(Collected data entries)

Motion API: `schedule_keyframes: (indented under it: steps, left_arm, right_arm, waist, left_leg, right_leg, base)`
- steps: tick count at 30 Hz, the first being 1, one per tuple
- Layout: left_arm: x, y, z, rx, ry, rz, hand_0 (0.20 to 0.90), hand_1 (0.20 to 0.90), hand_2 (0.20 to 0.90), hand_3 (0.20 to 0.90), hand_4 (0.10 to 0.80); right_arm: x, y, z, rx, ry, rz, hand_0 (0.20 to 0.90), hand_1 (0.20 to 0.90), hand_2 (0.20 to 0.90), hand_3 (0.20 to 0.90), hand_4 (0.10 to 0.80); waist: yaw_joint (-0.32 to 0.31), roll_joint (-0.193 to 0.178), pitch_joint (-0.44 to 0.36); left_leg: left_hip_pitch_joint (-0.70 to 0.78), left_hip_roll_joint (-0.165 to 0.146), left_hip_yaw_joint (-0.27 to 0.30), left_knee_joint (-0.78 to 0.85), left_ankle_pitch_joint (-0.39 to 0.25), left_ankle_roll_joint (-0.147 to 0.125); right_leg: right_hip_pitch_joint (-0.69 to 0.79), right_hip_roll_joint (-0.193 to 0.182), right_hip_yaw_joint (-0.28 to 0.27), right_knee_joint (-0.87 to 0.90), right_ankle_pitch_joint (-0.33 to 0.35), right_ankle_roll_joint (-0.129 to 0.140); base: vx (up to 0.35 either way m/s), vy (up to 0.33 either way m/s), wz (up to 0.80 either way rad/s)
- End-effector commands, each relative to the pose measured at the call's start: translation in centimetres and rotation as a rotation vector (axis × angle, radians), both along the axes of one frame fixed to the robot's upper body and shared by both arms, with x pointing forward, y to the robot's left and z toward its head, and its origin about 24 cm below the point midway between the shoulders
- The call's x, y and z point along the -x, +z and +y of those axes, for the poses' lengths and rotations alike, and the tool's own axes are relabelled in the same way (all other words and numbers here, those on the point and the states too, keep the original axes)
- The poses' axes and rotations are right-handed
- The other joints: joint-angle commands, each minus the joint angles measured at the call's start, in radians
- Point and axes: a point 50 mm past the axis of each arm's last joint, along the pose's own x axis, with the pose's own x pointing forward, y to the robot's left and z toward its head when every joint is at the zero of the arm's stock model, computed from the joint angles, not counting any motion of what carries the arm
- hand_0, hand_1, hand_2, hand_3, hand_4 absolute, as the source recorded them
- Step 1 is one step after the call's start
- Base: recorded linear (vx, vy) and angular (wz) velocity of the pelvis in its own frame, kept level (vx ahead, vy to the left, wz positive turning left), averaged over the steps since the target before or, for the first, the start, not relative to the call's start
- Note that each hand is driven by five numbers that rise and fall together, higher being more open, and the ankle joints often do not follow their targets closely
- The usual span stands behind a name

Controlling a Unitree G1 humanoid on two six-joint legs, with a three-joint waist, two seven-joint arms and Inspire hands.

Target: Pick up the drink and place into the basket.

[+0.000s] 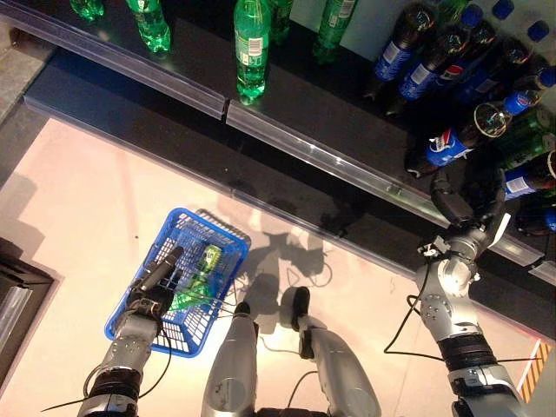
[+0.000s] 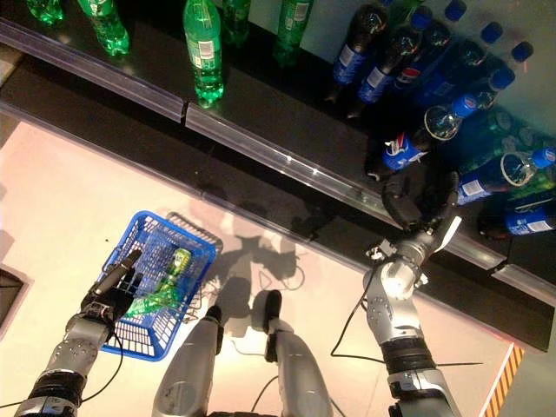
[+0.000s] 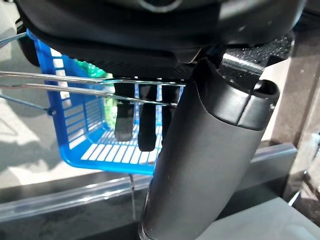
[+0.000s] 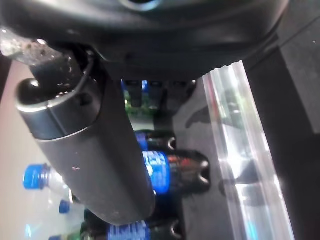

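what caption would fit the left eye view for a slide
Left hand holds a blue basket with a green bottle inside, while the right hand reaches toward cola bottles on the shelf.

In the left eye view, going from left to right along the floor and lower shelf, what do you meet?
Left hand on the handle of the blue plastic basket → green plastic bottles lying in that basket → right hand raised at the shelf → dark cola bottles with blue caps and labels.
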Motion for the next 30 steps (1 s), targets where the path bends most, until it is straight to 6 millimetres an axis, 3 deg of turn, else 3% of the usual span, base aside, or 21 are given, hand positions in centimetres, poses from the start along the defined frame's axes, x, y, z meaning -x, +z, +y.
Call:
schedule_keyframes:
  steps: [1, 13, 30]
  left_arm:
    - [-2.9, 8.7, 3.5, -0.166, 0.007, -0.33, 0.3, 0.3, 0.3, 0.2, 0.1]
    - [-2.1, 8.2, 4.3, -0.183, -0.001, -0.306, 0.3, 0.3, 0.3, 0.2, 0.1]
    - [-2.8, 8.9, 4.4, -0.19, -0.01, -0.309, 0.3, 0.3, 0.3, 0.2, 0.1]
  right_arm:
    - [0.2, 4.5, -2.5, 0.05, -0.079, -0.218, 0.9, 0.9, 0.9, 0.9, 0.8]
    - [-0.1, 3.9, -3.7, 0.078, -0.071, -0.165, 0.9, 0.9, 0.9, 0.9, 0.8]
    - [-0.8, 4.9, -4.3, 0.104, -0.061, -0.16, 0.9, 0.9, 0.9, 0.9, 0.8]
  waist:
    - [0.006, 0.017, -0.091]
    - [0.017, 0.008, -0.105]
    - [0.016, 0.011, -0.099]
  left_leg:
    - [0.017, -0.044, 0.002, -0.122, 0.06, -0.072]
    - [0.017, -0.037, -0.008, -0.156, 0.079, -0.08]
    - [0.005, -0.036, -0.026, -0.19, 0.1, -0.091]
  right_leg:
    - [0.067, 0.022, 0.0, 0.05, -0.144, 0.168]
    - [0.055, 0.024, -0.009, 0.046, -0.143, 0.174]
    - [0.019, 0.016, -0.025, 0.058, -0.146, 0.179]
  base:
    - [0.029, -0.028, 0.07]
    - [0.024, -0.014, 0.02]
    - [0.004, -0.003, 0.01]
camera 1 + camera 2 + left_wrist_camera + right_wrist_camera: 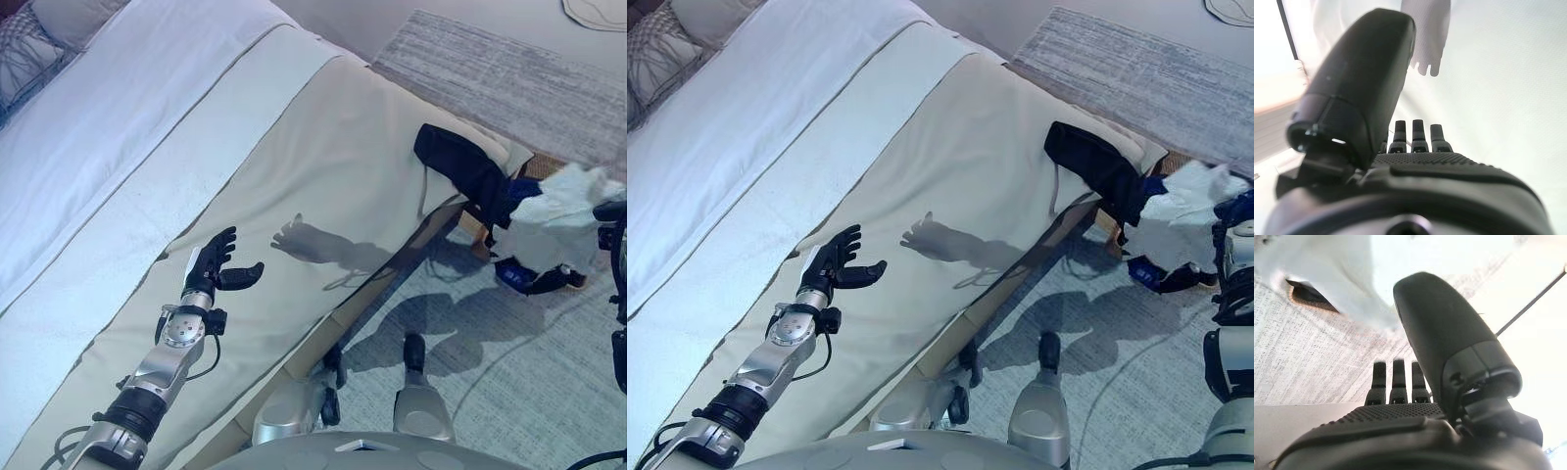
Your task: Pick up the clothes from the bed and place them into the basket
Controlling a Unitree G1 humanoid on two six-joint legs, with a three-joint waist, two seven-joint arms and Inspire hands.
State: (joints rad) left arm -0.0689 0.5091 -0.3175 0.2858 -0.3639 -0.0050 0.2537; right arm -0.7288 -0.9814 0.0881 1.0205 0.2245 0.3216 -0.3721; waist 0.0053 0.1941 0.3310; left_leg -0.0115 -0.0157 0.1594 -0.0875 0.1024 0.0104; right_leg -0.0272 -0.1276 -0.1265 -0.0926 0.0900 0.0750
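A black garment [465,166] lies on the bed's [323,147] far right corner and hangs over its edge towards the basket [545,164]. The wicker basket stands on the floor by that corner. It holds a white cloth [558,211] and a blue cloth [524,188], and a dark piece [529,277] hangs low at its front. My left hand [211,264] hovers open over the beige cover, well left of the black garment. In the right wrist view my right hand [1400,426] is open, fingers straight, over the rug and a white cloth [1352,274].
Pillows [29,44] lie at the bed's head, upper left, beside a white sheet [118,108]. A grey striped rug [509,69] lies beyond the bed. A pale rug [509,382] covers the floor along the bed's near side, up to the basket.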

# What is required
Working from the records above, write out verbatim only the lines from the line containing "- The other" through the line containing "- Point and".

# Solution for this exercise
- The other joints: joint-angle commands, each minus the joint angles measured at the call's start, in radians
- Point and axes: a point 50 mm past the axis of each arm's last joint, along the pose's own x axis, with the pose's own x pointing forward, y to the robot's left and z toward its head when every joint is at the zero of the arm's stock model, computed from the joint angles, not counting any motion of what carries the arm

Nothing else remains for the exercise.